__GOAL OF THE EXERCISE__
Return all of the data exactly, with nothing left out but the pictures.

__SOURCE MATERIAL__

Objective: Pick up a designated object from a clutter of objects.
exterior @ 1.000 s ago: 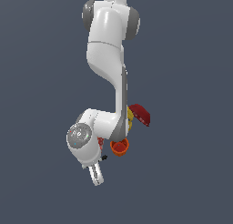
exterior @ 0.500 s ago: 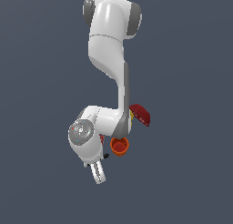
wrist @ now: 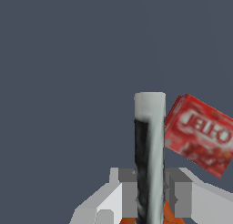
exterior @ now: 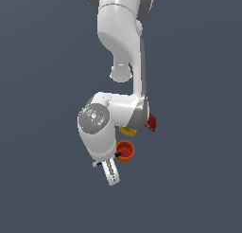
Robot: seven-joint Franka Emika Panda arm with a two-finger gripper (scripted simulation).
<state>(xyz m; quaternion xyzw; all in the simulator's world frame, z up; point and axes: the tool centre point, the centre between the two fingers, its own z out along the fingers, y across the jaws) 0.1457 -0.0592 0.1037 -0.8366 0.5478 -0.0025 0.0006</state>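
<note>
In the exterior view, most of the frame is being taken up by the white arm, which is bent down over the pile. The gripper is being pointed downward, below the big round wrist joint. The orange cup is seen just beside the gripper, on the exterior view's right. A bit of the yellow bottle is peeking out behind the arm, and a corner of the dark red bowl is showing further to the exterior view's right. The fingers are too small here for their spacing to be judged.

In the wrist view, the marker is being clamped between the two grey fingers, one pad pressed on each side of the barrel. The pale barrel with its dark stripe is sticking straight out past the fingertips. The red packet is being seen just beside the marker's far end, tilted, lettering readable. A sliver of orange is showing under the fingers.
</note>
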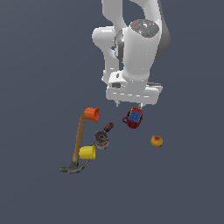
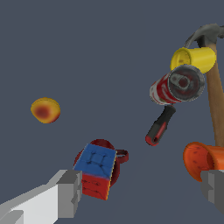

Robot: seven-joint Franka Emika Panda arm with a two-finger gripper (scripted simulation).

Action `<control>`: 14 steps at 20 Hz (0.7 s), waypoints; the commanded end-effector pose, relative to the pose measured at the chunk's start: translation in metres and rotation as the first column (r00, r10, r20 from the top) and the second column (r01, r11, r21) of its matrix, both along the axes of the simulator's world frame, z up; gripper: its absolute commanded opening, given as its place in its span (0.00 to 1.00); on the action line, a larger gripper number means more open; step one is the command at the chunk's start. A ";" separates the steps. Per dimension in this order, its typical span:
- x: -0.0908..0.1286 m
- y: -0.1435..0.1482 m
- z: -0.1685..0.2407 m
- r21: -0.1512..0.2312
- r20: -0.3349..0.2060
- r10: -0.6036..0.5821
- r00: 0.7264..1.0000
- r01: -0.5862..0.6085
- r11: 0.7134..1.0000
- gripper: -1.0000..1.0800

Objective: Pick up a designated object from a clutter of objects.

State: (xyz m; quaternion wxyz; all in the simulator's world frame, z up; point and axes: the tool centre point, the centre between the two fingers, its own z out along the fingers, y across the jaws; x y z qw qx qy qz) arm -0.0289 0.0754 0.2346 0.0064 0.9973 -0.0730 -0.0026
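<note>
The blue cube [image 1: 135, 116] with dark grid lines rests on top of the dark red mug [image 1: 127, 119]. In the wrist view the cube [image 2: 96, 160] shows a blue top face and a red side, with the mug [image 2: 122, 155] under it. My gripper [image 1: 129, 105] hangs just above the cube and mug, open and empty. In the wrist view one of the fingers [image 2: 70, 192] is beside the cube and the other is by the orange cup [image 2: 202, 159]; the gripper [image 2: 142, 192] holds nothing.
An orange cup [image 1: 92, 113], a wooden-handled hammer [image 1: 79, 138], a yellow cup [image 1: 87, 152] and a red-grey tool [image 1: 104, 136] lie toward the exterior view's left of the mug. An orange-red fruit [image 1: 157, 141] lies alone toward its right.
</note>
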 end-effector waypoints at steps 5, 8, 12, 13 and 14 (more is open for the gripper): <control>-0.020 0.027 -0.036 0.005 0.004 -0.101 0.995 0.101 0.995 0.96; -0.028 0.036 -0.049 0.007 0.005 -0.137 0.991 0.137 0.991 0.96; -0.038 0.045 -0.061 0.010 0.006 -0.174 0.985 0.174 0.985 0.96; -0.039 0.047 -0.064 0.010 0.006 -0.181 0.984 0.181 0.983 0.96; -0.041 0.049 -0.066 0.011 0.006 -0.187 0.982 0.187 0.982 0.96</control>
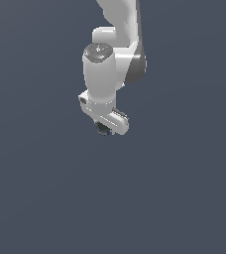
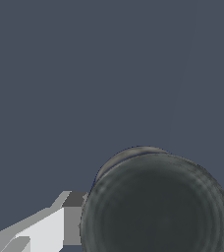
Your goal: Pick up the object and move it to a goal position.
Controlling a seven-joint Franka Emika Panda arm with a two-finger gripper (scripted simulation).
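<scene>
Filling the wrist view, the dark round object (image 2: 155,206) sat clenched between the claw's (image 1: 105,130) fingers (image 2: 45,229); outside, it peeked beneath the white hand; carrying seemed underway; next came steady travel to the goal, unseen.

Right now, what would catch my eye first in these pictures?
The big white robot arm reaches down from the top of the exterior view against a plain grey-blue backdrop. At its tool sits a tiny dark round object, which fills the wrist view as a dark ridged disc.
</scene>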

__RESULT OF THIS EXERCISE__
Objective: Pick up a designated object from a clutter of objects.
exterior @ 1.000 s ago: 
exterior @ 0.500 s ago: 
wrist @ now: 
exterior @ now: 
Robot: seven-joint Franka Emika Panda arm with a two-finger gripper (scripted simulation).
<state>(xyz m; quaternion xyzw; all in the simulator's world frame, z up; point and axes: the tool centre point, the centre between the two fingers, its own z out along the fingers, y across the jaws) 0.1457 -0.0592 0.1037 -0.8366 0.5478 -0.0025 0.0006</state>
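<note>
In the exterior view, most of the frame is being taken up by the white arm, which is bent down over the pile. The gripper is being pointed downward, below the big round wrist joint. The orange cup is seen just beside the gripper, on the exterior view's right. A bit of the yellow bottle is peeking out behind the arm, and a corner of the dark red bowl is showing further to the exterior view's right. The fingers are too small here for their spacing to be judged.

In the wrist view, the marker is being clamped between the two grey fingers, one pad pressed on each side of the barrel. The pale barrel with its dark stripe is sticking straight out past the fingertips. The red packet is being seen just beside the marker's far end, tilted, lettering readable. A sliver of orange is showing under the fingers.
</note>
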
Robot: seven-joint Franka Emika Panda arm with a two-finger gripper (scripted simulation).

Action `<control>`: 14 steps at 20 Hz (0.7 s), waypoints; the commanded end-effector pose, relative to the pose measured at the chunk's start: translation in metres and rotation as the first column (r00, r10, r20 from the top) and the second column (r01, r11, r21) of its matrix, both along the axes of the simulator's world frame, z up; gripper: its absolute commanded opening, given as its place in its span (0.00 to 1.00); on the action line, a larger gripper number means more open; step one is the command at the chunk's start. A ";" separates the steps. Per dimension in this order, its typical span:
- x: -0.0908..0.1286 m
- y: -0.1435..0.1482 m
- z: -0.1685..0.2407 m
- r21: -0.1512..0.2312
- r20: -0.3349..0.2060
- r10: -0.6036..0.5821
- r00: 0.7264..1.0000
- r01: -0.5862..0.6085
- r11: 0.7134..1.0000
- gripper: -1.0000..1.0800

Objective: Pick up a designated object from a clutter of objects.

State: (xyz m; quaternion wxyz; all in the simulator's world frame, z up; point and axes: the tool centre point, the centre between the two fingers, its own z out along the fingers, y across the jaws; x y z qw qx qy qz) arm -0.0289 0.0754 0.2346 0.0064 0.9973 -0.0730 -0.0026
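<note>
The blue cube [image 1: 135, 116] with dark grid lines rests on top of the dark red mug [image 1: 127, 119]. In the wrist view the cube [image 2: 96, 160] shows a blue top face and a red side, with the mug [image 2: 122, 155] under it. My gripper [image 1: 129, 105] hangs just above the cube and mug, open and empty. In the wrist view one of the fingers [image 2: 70, 192] is beside the cube and the other is by the orange cup [image 2: 202, 159]; the gripper [image 2: 142, 192] holds nothing.
An orange cup [image 1: 92, 113], a wooden-handled hammer [image 1: 79, 138], a yellow cup [image 1: 87, 152] and a red-grey tool [image 1: 104, 136] lie toward the exterior view's left of the mug. An orange-red fruit [image 1: 157, 141] lies alone toward its right.
</note>
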 end-effector waypoints at steps 5, 8, 12, 13 and 14 (more is open for the gripper): <control>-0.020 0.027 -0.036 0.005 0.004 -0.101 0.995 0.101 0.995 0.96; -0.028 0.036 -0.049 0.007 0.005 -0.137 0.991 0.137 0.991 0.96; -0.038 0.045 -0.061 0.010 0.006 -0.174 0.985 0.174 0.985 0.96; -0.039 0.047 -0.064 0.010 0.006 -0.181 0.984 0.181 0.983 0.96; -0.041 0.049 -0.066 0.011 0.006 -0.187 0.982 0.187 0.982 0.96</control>
Your goal: Pick up the object and move it to a goal position.
Controlling a seven-joint Franka Emika Panda arm with a two-finger gripper (scripted simulation).
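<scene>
Filling the wrist view, the dark round object (image 2: 155,206) sat clenched between the claw's (image 1: 105,130) fingers (image 2: 45,229); outside, it peeked beneath the white hand; carrying seemed underway; next came steady travel to the goal, unseen.

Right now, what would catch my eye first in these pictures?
The big white robot arm reaches down from the top of the exterior view against a plain grey-blue backdrop. At its tool sits a tiny dark round object, which fills the wrist view as a dark ridged disc.
</scene>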

The exercise is done, and no more output is needed.